The Genesis Of Garden Fountains
The Genesis Of Garden Fountains
The incredible construction of a fountain allows it to provide clean water or shoot water high into air for dramatic effect and it can also serve as an excellent design feature to enhance your home. From the onset, outdoor fountains were soley there to serve as functional elements. Residents of urban areas, townships and small towns used them as a source of drinking water and a place to wash, which meant that fountains needed to be connected to nearby aqueduct or spring. Used until the 19th century, in order for fountains to flow or shoot up into the air, their origin of water such as reservoirs or aqueducts, had to be higher than the water fountain in order to benefit from gravity. Acting as an element of decoration and celebration, fountains also supplied clean, fresh drinking water. Animals or heroes made of bronze or stone masks were often used by Romans to decorate their fountains. Muslims and Moorish landscaping designers of the Middle Ages included fountains to re-create smaller versions of the gardens of paradise. Fountains enjoyed a considerable role in the Gardens of Versailles, all part of French King Louis XIV’s desire to exert his power over nature. The Romans of the 17th and 18th centuries manufactured baroque decorative fountains to exalt the Popes who commissioned them as well as to mark the location where the restored Roman aqueducts entered the city.

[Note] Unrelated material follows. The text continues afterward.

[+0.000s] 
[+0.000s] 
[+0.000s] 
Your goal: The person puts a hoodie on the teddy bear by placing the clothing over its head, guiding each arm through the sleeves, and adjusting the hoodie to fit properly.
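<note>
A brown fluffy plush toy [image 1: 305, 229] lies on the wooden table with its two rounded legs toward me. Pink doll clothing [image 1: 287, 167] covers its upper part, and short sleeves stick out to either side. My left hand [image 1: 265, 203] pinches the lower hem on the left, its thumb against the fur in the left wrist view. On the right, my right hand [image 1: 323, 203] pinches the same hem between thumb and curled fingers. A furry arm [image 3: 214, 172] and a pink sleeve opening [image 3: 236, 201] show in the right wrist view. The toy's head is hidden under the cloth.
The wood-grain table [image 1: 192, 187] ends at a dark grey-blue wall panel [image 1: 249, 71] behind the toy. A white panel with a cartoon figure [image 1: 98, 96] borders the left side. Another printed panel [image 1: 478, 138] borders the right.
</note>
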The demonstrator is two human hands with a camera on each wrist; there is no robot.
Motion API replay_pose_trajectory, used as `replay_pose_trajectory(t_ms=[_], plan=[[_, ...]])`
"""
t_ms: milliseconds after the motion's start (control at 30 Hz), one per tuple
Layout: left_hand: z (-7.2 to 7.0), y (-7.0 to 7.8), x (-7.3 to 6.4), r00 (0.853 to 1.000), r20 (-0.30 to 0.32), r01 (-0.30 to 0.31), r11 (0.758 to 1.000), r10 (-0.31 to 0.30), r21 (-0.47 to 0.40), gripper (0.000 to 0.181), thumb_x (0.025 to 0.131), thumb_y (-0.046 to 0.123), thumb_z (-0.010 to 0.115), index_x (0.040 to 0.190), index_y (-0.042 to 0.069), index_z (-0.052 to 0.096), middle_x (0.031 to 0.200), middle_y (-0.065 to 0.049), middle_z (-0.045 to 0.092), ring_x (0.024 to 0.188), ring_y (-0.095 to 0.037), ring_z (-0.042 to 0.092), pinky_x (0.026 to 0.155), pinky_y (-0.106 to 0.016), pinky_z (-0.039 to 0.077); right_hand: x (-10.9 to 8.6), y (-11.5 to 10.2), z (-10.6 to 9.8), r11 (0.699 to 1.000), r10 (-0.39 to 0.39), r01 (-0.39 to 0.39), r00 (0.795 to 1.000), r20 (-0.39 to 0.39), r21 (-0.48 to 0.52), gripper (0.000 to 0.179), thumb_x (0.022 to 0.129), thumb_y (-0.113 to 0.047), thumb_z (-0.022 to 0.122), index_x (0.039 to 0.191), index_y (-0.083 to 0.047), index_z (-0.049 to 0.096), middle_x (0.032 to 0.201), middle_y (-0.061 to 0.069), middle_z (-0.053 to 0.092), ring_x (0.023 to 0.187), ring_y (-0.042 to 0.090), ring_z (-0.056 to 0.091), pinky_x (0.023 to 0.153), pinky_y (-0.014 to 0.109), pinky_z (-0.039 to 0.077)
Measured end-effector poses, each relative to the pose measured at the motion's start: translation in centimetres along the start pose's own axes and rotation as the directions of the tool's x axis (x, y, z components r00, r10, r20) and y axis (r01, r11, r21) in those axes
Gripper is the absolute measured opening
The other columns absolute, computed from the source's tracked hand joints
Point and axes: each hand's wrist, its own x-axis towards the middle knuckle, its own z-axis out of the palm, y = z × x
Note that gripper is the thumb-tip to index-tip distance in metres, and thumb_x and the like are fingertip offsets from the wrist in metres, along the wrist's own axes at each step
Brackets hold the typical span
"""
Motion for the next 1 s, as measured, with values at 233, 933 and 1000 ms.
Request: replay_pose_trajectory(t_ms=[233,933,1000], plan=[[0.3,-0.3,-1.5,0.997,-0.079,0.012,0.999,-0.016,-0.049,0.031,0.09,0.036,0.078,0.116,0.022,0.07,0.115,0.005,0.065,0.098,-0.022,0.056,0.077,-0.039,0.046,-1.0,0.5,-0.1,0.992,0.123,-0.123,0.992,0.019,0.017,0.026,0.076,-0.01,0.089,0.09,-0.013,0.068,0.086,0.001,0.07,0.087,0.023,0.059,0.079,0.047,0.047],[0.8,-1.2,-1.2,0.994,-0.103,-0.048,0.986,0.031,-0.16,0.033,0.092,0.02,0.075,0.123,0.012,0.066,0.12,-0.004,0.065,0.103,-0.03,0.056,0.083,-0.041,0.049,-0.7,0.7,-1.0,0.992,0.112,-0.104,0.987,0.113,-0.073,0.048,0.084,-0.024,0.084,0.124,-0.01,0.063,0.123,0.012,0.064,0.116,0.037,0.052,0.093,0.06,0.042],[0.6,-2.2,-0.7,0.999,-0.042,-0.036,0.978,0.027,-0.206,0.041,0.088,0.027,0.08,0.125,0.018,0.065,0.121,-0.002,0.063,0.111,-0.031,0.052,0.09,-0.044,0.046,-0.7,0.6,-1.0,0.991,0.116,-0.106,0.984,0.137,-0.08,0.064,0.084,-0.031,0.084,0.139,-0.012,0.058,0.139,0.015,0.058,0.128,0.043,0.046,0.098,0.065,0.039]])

The end of the nineteenth century saw the increase in usage of indoor plumbing to supply drinking water, so urban fountains were relegated to purely decorative elements. Impressive water effects and recycled water were made possible by replacing the power of gravity with mechanical pumps.
Nowadays, fountains adorn public areas and are used to recognize individuals or events and fill recreational and entertainment needs.
The Dissemination of Water Feature Design Knowledge
The Dissemination of Water Feature Design Knowledge Throughout Europe, the primary means of dissiminating practical hydraulic understanding and fountain design suggestions were the circulated pamphlets and illustrated books of the day, which contributed to the evolution of scientific development. An unnamed French water fountain designer became an globally renowned hydraulic innovator in the later part of the 1500's. His expertise in designing landscapes and grottoes with incorporated and brilliant water fountains began in Italy and with commissions in Brussels, London and Germany. In France, towards the closure of his life, he published “The Principle of Moving Forces”, a publication that became the primary text on hydraulic mechanics and engineering. The publication modified important hydraulic advancements since classical antiquity as well as explaining contemporary hydraulic technologies. As a mechanized way to push water, Archimedes invented the water screw, fundamental among vital hydraulic breakthroughs. Sunlight heating water in a pair of containers unseen in a room next to an ornamental water feature was shown in one illustration. The hot liquid expands and subsequently ascends and closes the water pipes consequently triggering the fountain. Garden ponds as well as pumps, water wheels, and water feature concepts are talked about in the publication.